_COLLECTED DATA_
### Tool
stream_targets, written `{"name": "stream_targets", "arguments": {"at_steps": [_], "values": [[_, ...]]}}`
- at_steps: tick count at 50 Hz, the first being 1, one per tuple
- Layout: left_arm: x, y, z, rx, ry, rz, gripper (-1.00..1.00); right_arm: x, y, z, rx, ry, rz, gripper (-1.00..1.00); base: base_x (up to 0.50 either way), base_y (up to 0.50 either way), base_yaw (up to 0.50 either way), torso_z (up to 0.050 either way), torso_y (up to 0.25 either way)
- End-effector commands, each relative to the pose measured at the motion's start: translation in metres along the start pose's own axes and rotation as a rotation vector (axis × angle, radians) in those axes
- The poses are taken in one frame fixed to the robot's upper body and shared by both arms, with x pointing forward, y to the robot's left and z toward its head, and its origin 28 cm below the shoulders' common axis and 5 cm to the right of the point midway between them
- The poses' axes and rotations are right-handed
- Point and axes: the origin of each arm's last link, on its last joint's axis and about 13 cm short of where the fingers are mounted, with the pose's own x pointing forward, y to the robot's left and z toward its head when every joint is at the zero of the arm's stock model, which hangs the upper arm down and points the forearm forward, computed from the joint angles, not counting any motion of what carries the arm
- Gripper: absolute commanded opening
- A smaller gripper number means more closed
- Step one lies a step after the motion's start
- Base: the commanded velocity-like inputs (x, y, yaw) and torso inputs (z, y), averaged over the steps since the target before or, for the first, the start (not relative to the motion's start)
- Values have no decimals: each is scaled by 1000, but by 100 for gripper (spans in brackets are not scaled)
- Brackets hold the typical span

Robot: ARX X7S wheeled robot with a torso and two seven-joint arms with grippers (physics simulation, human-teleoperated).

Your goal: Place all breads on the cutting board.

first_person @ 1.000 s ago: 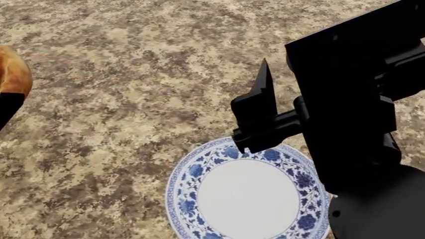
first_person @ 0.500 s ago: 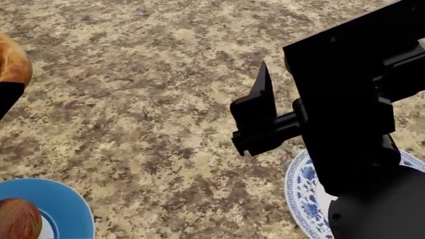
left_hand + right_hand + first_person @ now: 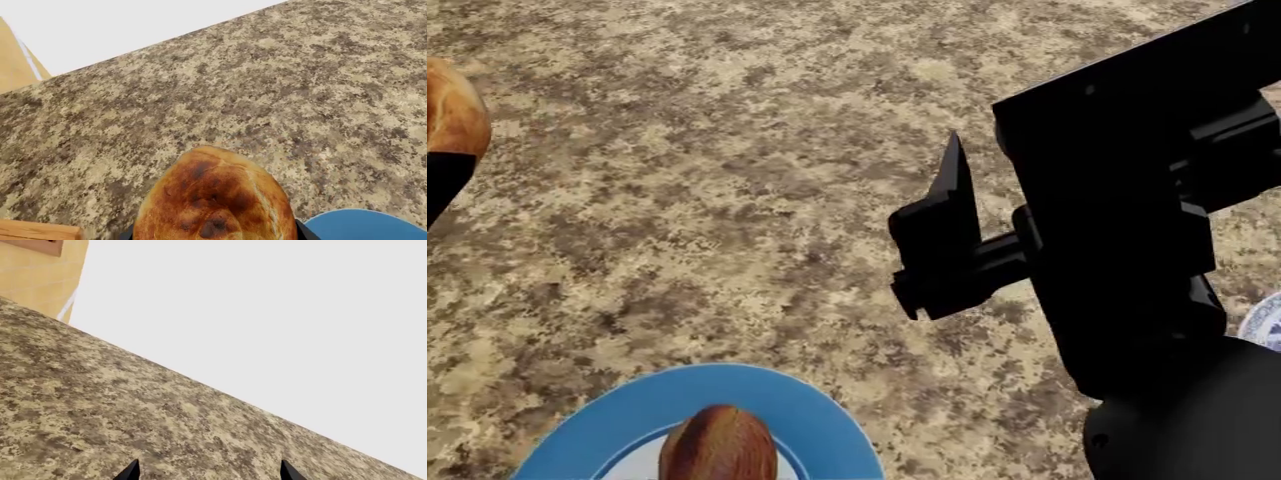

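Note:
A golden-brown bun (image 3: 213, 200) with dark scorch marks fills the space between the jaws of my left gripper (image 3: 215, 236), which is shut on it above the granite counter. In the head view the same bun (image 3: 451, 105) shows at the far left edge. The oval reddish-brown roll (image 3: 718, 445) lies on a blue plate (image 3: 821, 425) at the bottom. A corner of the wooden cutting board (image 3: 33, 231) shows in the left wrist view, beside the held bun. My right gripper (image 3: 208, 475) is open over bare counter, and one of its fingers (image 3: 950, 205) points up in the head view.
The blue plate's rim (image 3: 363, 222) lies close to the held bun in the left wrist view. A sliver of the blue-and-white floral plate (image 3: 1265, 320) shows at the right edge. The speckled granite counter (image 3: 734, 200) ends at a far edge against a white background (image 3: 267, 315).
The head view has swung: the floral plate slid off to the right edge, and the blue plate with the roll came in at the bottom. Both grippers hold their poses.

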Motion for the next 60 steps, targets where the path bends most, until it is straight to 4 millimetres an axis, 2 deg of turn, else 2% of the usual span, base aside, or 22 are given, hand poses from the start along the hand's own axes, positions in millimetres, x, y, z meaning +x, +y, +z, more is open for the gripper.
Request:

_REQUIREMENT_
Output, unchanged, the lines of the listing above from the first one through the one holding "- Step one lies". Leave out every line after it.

_FINAL ANSWER_
### Tool
stream_targets, written `{"name": "stream_targets", "arguments": {"at_steps": [_], "values": [[_, ...]]}}`
- at_steps: tick count at 50 Hz, the first being 1, one per tuple
- Layout: left_arm: x, y, z, rx, ry, rz, gripper (-1.00..1.00); right_arm: x, y, z, rx, ry, rz, gripper (-1.00..1.00); base: base_x (up to 0.50 either way), base_y (up to 0.50 either way), base_yaw (up to 0.50 either way), torso_z (up to 0.050 either way), torso_y (up to 0.25 either way)
- End-effector commands, each relative to the pose measured at the motion's start: translation in metres along the start pose's own axes and rotation as a rotation vector (axis × angle, radians) in those axes
- The poses are taken in one frame fixed to the robot's upper body and shared by both arms, with x pointing forward, y to the robot's left and z toward its head, and its origin 28 cm below the shoulders' common axis and 5 cm to the right of the point midway between them
- The poses' axes and rotations are right-handed
- Point and axes: the origin of each arm's last link, on its last joint's axis and about 13 cm short of where the fingers are mounted, with the pose's own x pointing forward, y to the robot's left and z toward its head when every joint is at the zero of the arm's stock model, which hangs the upper arm down and points the forearm forward, computed from the joint angles, not counting any motion of what carries the arm
- Gripper: absolute commanded opening
- A smaller gripper number means more closed
- Step one lies a step after the motion's start

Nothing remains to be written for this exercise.